### Task statement
Below are records to be reproduced exactly and in full.
:: Entries supplied
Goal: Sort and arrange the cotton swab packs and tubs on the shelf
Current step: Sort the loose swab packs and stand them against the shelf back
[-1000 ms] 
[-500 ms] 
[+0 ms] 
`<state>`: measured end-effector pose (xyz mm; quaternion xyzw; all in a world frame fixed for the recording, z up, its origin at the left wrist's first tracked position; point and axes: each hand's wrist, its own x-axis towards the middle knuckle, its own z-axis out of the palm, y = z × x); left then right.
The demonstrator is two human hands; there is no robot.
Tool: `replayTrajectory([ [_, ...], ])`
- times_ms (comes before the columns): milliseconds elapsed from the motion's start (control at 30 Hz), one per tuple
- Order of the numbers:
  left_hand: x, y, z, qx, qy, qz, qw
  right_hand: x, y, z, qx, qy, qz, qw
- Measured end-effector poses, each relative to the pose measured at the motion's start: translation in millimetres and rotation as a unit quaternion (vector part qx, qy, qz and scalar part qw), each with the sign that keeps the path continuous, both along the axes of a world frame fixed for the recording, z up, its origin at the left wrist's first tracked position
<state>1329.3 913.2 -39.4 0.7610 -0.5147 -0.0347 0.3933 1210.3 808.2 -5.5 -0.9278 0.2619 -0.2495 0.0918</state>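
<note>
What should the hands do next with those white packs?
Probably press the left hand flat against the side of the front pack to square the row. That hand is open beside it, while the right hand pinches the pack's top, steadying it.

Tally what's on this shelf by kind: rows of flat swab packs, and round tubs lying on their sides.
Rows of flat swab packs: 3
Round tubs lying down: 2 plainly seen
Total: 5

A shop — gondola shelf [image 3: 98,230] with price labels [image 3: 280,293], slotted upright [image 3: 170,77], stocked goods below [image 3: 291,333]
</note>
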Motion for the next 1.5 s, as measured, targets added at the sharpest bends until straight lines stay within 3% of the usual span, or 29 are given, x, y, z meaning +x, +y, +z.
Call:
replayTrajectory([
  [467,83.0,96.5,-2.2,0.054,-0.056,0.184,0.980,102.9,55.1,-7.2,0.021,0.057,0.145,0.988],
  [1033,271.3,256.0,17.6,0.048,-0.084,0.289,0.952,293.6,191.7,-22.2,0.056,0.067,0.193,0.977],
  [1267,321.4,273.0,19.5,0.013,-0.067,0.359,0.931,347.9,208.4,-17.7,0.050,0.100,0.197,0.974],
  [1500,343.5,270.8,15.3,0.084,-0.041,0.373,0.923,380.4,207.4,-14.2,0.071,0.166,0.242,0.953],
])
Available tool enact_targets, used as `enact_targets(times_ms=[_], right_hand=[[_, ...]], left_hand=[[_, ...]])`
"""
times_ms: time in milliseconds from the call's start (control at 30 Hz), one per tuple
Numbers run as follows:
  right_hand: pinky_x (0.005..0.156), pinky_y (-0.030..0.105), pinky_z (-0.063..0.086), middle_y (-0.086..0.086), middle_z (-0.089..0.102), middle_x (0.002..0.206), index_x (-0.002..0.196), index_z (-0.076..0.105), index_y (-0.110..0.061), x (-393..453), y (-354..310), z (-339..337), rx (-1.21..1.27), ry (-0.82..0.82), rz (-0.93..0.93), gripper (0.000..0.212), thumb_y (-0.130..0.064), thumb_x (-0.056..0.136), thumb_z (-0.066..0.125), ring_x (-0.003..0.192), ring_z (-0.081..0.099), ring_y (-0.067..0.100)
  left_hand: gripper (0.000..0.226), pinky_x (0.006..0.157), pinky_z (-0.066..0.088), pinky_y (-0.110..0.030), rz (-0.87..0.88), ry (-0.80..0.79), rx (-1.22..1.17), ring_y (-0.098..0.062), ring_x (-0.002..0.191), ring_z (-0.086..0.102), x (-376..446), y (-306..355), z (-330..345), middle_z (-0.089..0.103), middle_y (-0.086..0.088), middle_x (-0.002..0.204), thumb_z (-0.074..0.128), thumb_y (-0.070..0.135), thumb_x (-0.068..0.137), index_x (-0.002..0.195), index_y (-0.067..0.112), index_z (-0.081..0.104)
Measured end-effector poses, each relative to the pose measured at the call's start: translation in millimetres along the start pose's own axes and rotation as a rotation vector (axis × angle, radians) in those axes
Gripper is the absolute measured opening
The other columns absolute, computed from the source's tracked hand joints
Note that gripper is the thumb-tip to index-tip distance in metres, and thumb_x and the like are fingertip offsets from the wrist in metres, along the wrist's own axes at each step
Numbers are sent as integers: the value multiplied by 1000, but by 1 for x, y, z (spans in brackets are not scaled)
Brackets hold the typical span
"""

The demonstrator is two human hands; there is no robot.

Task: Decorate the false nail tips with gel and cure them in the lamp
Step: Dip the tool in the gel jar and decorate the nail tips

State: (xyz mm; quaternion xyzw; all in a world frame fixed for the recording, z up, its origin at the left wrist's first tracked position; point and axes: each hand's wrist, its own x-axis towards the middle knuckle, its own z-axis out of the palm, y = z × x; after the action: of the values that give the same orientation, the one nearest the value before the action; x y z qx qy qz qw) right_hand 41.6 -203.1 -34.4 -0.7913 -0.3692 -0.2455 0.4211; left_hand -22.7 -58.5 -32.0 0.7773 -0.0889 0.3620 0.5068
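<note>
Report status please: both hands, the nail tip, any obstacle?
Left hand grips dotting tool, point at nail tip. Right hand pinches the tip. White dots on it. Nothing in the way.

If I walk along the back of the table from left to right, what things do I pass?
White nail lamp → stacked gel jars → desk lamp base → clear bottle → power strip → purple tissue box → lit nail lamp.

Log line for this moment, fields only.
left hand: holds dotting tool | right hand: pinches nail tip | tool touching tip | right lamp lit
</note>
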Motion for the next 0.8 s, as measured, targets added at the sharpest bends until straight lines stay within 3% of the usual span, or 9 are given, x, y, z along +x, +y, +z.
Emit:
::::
### Answer to the exercise
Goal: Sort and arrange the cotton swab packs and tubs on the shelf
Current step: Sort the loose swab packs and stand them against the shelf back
[-1000 ms] 
[-500 ms] 
[+0 ms] 
`<state>`: measured end-effector pose (xyz mm; quaternion xyzw; all in a world frame fixed for the recording, z up, its origin at the left wrist's first tracked position; point and axes: each hand's wrist, its own x-axis towards the middle knuckle, its own z-axis out of the palm, y = z × x); left then right.
The demonstrator is two human hands; there is no robot.
Tool: `replayTrajectory([ [_, ...], ])`
- times_ms (comes before the columns): milliseconds elapsed from the motion's start (control at 30 Hz), one per tuple
- Order of the numbers:
  left_hand: x, y, z, qx, qy, qz, qw
  right_hand: x, y, z, qx, qy, qz, qw
- Measured end-effector poses, each relative to the pose measured at the motion's start: translation in millimetres and rotation as a unit quaternion (vector part qx, qy, qz and scalar part qw), each with the sign that keeps the path continuous, both along the axes of a world frame fixed for the recording, z up, its origin at the left wrist's first tracked position
<state>1329.3 913.2 -39.4 0.7610 -0.5147 -0.0347 0.3933 1210.3 808.2 -5.5 -0.9278 0.2619 -0.2495 0.0918</state>
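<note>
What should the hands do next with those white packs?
Probably press the left hand flat against the side of the front pack to square the row. That hand is open beside it, while the right hand pinches the pack's top, steadying it.

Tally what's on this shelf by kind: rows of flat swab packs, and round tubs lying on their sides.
Rows of flat swab packs: 3
Round tubs lying down: 2 plainly seen
Total: 5

A shop — gondola shelf [image 3: 98,230] with price labels [image 3: 280,293], slotted upright [image 3: 170,77], stocked goods below [image 3: 291,333]
</note>
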Motion for the next 1.5 s, as measured, targets added at the sharpest bends until straight lines stay within 3% of the usual span, or 29 are given, x, y, z meaning +x, +y, +z.
Call:
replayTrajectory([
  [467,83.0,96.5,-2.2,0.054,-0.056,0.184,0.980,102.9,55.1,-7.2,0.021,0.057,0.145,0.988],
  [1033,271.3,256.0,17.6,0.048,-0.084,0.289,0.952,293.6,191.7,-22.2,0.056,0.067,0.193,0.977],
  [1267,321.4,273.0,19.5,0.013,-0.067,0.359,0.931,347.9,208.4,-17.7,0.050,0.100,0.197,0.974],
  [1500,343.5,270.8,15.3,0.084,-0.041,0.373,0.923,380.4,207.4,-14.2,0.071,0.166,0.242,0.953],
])
Available tool enact_targets, used as `enact_targets(times_ms=[_], right_hand=[[_, ...]], left_hand=[[_, ...]])`
"""
times_ms: time in milliseconds from the call's start (control at 30 Hz), one per tuple
Numbers run as follows:
  right_hand: pinky_x (0.005..0.156), pinky_y (-0.030..0.105), pinky_z (-0.063..0.086), middle_y (-0.086..0.086), middle_z (-0.089..0.102), middle_x (0.002..0.206), index_x (-0.002..0.196), index_z (-0.076..0.105), index_y (-0.110..0.061), x (-393..453), y (-354..310), z (-339..337), rx (-1.21..1.27), ry (-0.82..0.82), rz (-0.93..0.93), gripper (0.000..0.212), thumb_y (-0.130..0.064), thumb_x (-0.056..0.136), thumb_z (-0.066..0.125), ring_x (-0.003..0.192), ring_z (-0.081..0.099), ring_y (-0.067..0.100)
  left_hand: gripper (0.000..0.226), pinky_x (0.006..0.157), pinky_z (-0.066..0.088), pinky_y (-0.110..0.030), rz (-0.87..0.88), ry (-0.80..0.79), rx (-1.22..1.17), ring_y (-0.098..0.062), ring_x (-0.002..0.191), ring_z (-0.086..0.102), x (-376..446), y (-306..355), z (-330..345), middle_z (-0.089..0.103), middle_y (-0.086..0.088), middle_x (-0.002..0.204), thumb_z (-0.074..0.128), thumb_y (-0.070..0.135), thumb_x (-0.068..0.137), index_x (-0.002..0.195), index_y (-0.067..0.112), index_z (-0.081..0.104)
Measured end-effector poses, each relative to the pose measured at the call's start: translation in millimetres along the start pose's own axes and rotation as a rotation vector (axis × angle, radians) in those axes
Gripper is the absolute measured opening
The other columns absolute, computed from the source's tracked hand joints
Note that gripper is the thumb-tip to index-tip distance in metres, and thumb_x and the like are fingertip offsets from the wrist in metres, along the wrist's own axes at each step
Numbers are sent as integers: the value multiplied by 1000, but by 1 for x, y, z (spans in brackets are not scaled)
Brackets hold the typical span
"""

The demonstrator is two human hands; there is no robot.

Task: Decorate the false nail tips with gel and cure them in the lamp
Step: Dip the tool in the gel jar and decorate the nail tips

State: (xyz mm; quaternion xyzw; all in a world frame fixed for the recording, z up, its origin at the left wrist's first tracked position; point and axes: each hand's wrist, its own x-axis towards the middle knuckle, its own z-axis out of the palm, y = z × x; after the action: of the values that give the same orientation, the one nearest the value before the action; x y z qx qy qz qw) right_hand 41.6 -203.1 -34.4 -0.7913 -0.3692 -0.2455 0.4211; left_hand -22.7 -58.5 -32.0 0.7773 -0.0889 0.3620 0.5068
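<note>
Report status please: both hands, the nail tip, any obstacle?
Left hand grips dotting tool, point at nail tip. Right hand pinches the tip. White dots on it. Nothing in the way.

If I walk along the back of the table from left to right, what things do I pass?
White nail lamp → stacked gel jars → desk lamp base → clear bottle → power strip → purple tissue box → lit nail lamp.

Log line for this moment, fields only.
left hand: holds dotting tool | right hand: pinches nail tip | tool touching tip | right lamp lit
</note>
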Motion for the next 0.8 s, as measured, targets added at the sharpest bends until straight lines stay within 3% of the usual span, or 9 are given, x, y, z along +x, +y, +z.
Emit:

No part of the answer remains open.